4.11.07

CINCO SALMOS DO HOMEM COMUM

«Je n’aime pás le dimanche»

1
Whisky açoite cuecas Jaguar megatão
às vezes um ‘ser humano puramente racional’

é a mim que falam daquele mar vazio de âmbar
é a mim que falam de coluna e assombrado canto

prudente eu meu resmoneio absorvido
pelas explosões de relógios e ventos sem
rotina

não fontes não milénios de luz inextinguível
vazando por coluna e goela com o seu
úteroúteroútero

vem meu querido meu demagogo excrucia-me vendo
aquela fonte banhar as vitelinas dunas

2
As criaturas de carvão buscaram-te por toda a parte;
As criaturas de chá ouviram um trecho de canção, não
eras tu.

As criaturas de fumo buscavam-te por toda
a parte;
as criaturas de pez viram uma árvore, não eras tu.

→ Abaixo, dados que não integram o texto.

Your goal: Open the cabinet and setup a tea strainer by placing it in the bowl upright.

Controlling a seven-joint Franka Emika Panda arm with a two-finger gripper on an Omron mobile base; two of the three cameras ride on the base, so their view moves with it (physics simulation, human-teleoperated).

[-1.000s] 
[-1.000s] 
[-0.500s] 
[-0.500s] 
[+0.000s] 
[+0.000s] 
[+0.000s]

A mão não eras tu, nem a orelha peluda;
não eras tu o ventre, o astrágalo menos.

O olho não eras tu. Língua e dentes
e maxilar não eram tu. As criaturas de neve
buscaram-te por toda a parte; as criaturas de neve
tocaram uma porta fechada, não eras tu.

As criaturas de papel buscaram-te por toda a parte;
as criaturas de aço cheiraram carteiras grossas, não
eras tu.

Essas criaturas queriam ser livres para te buscar;
e tu sempre pareceste livre da sua necessidade
de ti.

3
W.N.P. Barbellion (pseudónimo)
Março de 1915
vê ‘no alto dum autocarro vazio
um pequeno monte de bilhetes usados e sujos
juntos por acaso a um canto’

Sentiu-se mal
o número de pessoas
o número de quilómetros
o número de autocarros.

Sempre
o número de vozes
o número de vozes não falando umas com as outras
perplexidade sem surpresa

Avenidas Madison Shaftesbury Opera
o número de pulsações
sem número

o doente é aquele em quem o desejo avança
perguntando a razão
o doente é aquele que começou tudo de novo
sem esperar sem
‘esperar a hora que chega à sua destruição’

fala (Adolf Eichmann Abril 1961)
‘numa linguagem cerimoniosa, de escrivão
cheia de abstracções
pedantice
eufemismo’

4
Minha esposa cega escoucinhando na sua carne de moscas.
Minhas esposa cega esmagando-me no seu anel de costelas.
Mas nenhum caco de cerveja arrefecerá os meus últimos ossos.

As moscas dançavam no seu próprio círculo.
Seu círculo dançava nas moscas.
O círculo desejado pela natureza das moscas.

O estômago vê atarem tudo bem forte.
Asas atadas escoucinhando numa película de cola.
Fantasmas em cola era a natureza dos olhos.

Revolta severa se joeirada para o seu fantasma de motivo.
Ar sem motivo roçando na árida garganta.
Minha esposa cega aqueço até ao frio dos ossos.

5
Ordem imaginada contra medo não é ordem.
Diz o homem. Medo imaginado contra a ordem
só nega ou não nega a ordem existente.
Mas de um ribombo de ocos uma ordem nasceu
para negar outra existente ordem de medo.

Noites quebradas antes do fim, interrompendo
os milénios da minha vigilância, diz o homem.
As noites do passado nunca dormidas até ao fim
restabeleceram-se na existente ordem de medo.

Outra ordem de medo é caos.
Imagens de caos variadamente coordenadas
por díspares imaginações unânimes ou não
com suas estações em tempo ordenando as indeterminações.
As ordens revolvem-se no anel ou não evolvem.

As ordens se revolvem como improvisações contra o medo,
imagens mudadas de caos. Sem medo, nada.
Deixem-me, diz o homem, olhem de novo
para o mar.
e neste ouvido começam de novo os ribombos de quilhas.

Tradução de Manuel de Seabra.

Christopher Middleton

Christopher Middleton nasceu no dia 10 de Junho de 1926 em Truro, Cornwall. Poeta e tradutor especializado em literatura germânica, foi professor nas Universidades de Zurique, Londres e Texas. Estudou em Oxford. Começou a publicar em 1944, com um volume singelamente intitulado de Poems.